Sunday, January 20, 2008

importance of documetation

I used to hear from some people that code documentation is very important. Of course I agree with those people but I have some suggestions that might make clear this point of view. Don't document the code. Write good/readable code instead. If you can't read the code w/o documentation that means that the code is bad. And this code should be rewritten. Self-documented code will avoid out-dated documentation. I have some experience with the code that had been changed but documentation hadn't been. I've spent tons of time to find out the bug. You might want to say me that you always update your code comments. But I want you to think about bugfixes, especially about HOT bugfixes. You don't have time to update the documentation - your first priority is to fix the code and to test the changes. You don't think about the documentation. You think about the code. Use clear names for variables/routines. That will help you to understand what some block of code does. Write in English/Russian/Portuguese/etc. instead of c/c++/python/etc. Don't be afraid of long names. Be afraid of names that don't mean anything at all. Document headers/declaration. That's not that bad if declaration of function/class/etc. is outdated. If routine doesn't do what documentation says you might want to see the code and to fix the code or to fix the documentation. Your friend probably won't use it what's not that bad. It avoid possible problems. =) Find some time to update documentation. It's much easier to update the declaration documentation because you usually know what routine does or what it should do. By the way it's much easier to navigate through the declaration documentation than through the code documentation. Usually code documentation is spread in the code and you have to spend some more time to find it out. During documentation update you might eventually discover that you can improve the model of your application/module/class/process/etc. If you maintain any code you should make a habit to write good code and don't document it; to document the declaration; to make some time to update the documentation. I suppose that these three simple habits will make you life easier ;). Be simple. Don't think that documentation can only help and your treatise of the process is correct.

Sunday, January 13, 2008

postgresql fetching data

Every time you want to fetch data from DB you use either PQexecParams or PQexec. Their syntax:

PGresult *PQexecParams(PGconn *conn,
                       const char *command,
                       int nParams,
                       const Oid *paramTypes,
                       const char * const *paramValues,
                       const int *paramLengths,
                       const int *paramFormats,
                       int resultFormat);
and
PGresult *PQexec(PGconn *conn, const char *command);
Yep, the difference is pretty big. PQexecParams has +6 arguments. The most interesting argument that makes SELECT request result different is resultFormat. PQexec doesn't have it. According to PostgreSQL's manual:

if resultFormat is set to zero it'll obtain results in text format, or if it is set to one it will obtain results in binary format.

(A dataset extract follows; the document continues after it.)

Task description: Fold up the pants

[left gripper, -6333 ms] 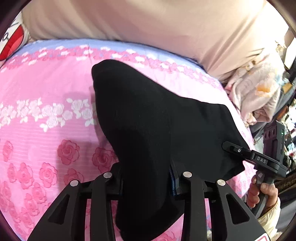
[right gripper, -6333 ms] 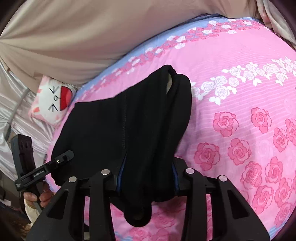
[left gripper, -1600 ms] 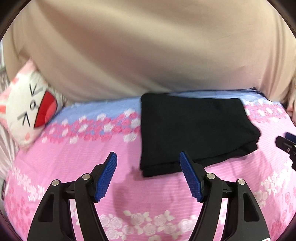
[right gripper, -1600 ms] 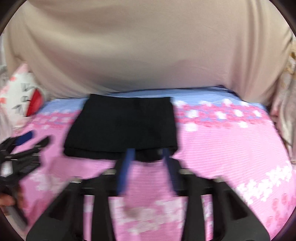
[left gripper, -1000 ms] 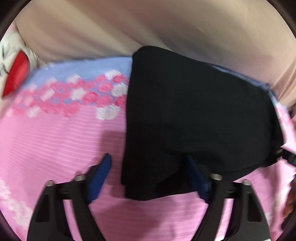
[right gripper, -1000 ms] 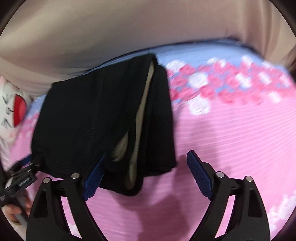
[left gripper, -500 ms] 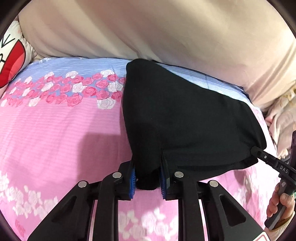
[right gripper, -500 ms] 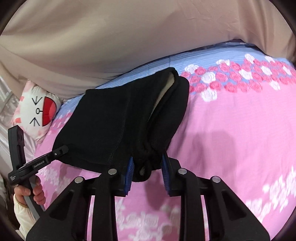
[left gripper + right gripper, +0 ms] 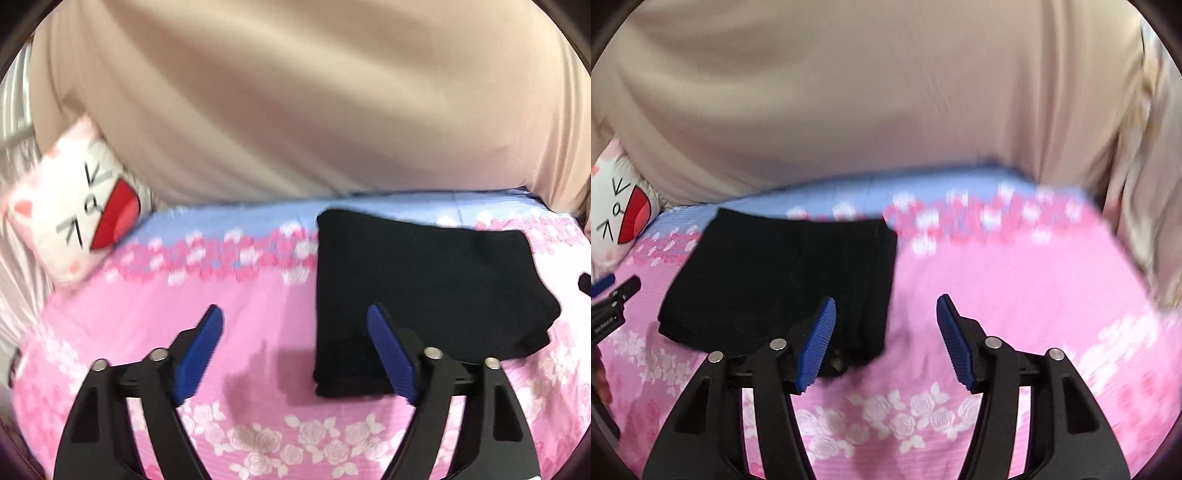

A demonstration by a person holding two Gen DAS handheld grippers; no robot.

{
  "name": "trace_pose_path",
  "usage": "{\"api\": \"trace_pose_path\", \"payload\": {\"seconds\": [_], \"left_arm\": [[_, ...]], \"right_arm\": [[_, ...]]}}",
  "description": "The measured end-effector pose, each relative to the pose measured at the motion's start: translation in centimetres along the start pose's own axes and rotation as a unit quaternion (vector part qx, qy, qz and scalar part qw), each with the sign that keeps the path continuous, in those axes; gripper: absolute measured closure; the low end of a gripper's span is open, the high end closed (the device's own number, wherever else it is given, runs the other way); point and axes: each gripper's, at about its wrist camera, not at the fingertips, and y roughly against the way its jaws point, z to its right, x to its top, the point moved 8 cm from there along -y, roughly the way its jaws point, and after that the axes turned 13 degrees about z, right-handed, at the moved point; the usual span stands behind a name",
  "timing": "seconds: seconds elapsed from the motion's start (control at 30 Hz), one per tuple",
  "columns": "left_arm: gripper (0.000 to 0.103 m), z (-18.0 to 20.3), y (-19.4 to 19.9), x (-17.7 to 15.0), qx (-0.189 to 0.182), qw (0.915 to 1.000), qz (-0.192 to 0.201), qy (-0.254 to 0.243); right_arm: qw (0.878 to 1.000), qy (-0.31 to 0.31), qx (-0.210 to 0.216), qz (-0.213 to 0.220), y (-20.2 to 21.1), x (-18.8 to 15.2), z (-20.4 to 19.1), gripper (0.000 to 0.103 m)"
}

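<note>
The black pants (image 9: 417,288) lie folded into a flat rectangle at the far side, free of any grip.

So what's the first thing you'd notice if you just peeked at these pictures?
The black pants, folded into a neat block, lie on the pink flowery bedspread near its blue far edge. At the far left a white cat-face pillow with a big red mouth leans by the beige curtain.
</note>
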Motion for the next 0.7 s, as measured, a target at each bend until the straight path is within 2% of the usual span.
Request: {"api": "trace_pose_path", "payload": {"seconds": [0.03, 0.1, 0.17, 0.23, 0.27, 0.3, 0.37, 0.47, 0.5, 0.53, 0.57, 0.6, 0.63, 0.7], "left_arm": [[0.015, 0.6, 0.3, 0.5, -0.001, 1.0, 0.008, -0.005], [0.015, 2.1, 0.8, 1.1, -0.007, 0.9998, 0.011, -0.016], [0.015, 3.4, 0.3, 0.9, -0.016, 0.9997, 0.003, -0.018], [0.015, 3.8, 0.0, 0.3, -0.019, 0.9997, -0.007, -0.012], [0.015, 3.9, 0.0, -0.1, -0.019, 0.9997, -0.012, -0.012], [0.015, 3.9, -0.1, -0.6, -0.016, 0.9996, -0.019, -0.012], [0.015, 3.6, -0.6, -1.4, -0.013, 0.9995, -0.027, -0.013], [0.015, 3.4, -1.2, -2.2, -0.009, 0.9992, -0.036, -0.015], [0.015, 3.4, -1.4, -2.5, -0.009, 0.999, -0.041, -0.014], [0.015, 3.4, -1.5, -2.7, -0.009, 0.9989, -0.046, -0.011], [0.015, 3.5, -1.5, -2.9, -0.01, 0.9987, -0.049, -0.007], [0.015, 3.4, -1.4, -3.0, -0.013, 0.9986, -0.051, -0.004], [0.015, 3.4, -1.2, -3.1, -0.015, 0.9986, -0.052, -0.003], [0.015, 3.5, -0.9, -3.3, -0.017, 0.9986, -0.051, -0.006]], "right_arm": [[1.0, 0.008, 0.008, 0.01, 0.4, 0.5, -1.0, 0.025], [0.999, 0.038, 0.021, 0.023, 0.4, 0.7, -3.0, 0.017], [0.997, 0.069, 0.021, -0.009, -2.4, -1.1, -4.3, 0.019], [0.996, 0.061, 0.018, -0.068, -5.7, -4.4, -2.8, 0.055], [0.994, 0.048, 0.009, -0.097, -7.3, -6.3, -1.4, 0.056], [0.994, 0.024, 0.021, -0.104, -8.0, -7.0, -0.7, 0.056], [0.993, -0.037, 0.034, -0.106, -7.2, -6.5, 0.5, 0.057], [0.998, 0.003, 0.029, -0.06, -5.1, -3.9, -0.7, 0.057], [0.997, 0.023, 0.019, -0.068, -5.6, -4.2, -0.7, 0.059], [0.994, 0.044, -0.004, -0.097, -7.1, -5.5, 0.0, 0.058], [0.992, 0.041, -0.01, -0.117, -7.9, -6.5, 0.6, 0.055], [0.993, 0.015, -0.004, -0.114, -7.8, -6.5, 1.0, 0.054], [0.994, -0.014, -0.004, -0.107, -6.7, -6.1, 1.5, 0.054], [0.997, -0.022, -0.007, -0.069, -4.2, -4.1, 1.1, 0.05]]}}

Great! I want to get data in binary format. It'll be safe to get abyte(aka blob) data. Do you know what does 'obtain in binary format' mean? PosgreSQL manual hazily says:

There is not currently a provision to obtain different result columns in different formats, although that is possible in the underlying protocol.

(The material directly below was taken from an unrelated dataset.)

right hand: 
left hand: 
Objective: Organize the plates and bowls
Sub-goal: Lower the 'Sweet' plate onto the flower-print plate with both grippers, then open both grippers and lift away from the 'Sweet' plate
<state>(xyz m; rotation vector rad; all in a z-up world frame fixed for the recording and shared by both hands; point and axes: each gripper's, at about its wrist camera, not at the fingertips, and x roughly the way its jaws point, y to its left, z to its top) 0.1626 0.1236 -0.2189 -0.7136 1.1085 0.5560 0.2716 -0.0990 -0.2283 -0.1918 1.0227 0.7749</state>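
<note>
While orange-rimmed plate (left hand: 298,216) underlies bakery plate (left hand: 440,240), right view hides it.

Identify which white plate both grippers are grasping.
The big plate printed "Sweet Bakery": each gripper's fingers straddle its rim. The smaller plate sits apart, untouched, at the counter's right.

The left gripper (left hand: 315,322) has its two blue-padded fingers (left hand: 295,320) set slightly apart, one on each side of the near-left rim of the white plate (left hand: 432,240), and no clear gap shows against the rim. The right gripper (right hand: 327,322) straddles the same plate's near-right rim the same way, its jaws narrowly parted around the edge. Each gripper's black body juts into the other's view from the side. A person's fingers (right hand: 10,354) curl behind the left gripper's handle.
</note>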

That means that in 'binary mode' abyte would be binary, numeric would be numeric(int, long, short, ...), date will be returned as long and so on. Yes, I love postgreSQL that I can obtain data in it's native form.

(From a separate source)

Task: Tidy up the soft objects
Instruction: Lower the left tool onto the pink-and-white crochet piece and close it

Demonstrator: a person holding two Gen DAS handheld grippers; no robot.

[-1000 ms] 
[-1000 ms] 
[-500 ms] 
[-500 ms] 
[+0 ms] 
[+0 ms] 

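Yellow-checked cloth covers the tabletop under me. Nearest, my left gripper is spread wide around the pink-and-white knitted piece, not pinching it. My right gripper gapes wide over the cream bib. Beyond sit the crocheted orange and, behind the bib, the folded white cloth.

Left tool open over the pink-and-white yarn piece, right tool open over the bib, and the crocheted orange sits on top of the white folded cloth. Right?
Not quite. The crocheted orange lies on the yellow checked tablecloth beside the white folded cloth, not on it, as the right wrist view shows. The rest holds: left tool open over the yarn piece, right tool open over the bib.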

My suggestion is to add resultFormat to PQexec

Tuesday, January 8, 2008

f(read|write) and (pipe|fifo)s

f(read|write) have next syntax: f(read|write)(void *data, size_t size, size_t nmemb, FILE *stream) Each time I used them I wondered what's nmemb for. It's much faster to write size bytes of data once then (size/nmemb) nmemb times. This way I thought until I had to deal with (fifo|pipe)s. You can (read|write) only one byte in one time, so if you want to (read|write) n bytes in one time you have to call f(read|write)(data, 1, 1, stream) n times[even if you call f(read|write)(data, n, 1, stream) you won't (read|write) n bytes]. Then I understood that it's much easier to call f(read|write)(data, 1, n, stream) to (read|write) n bytes in one time. Time is expensive, even if it's not yours but machine's! Save your moneytime!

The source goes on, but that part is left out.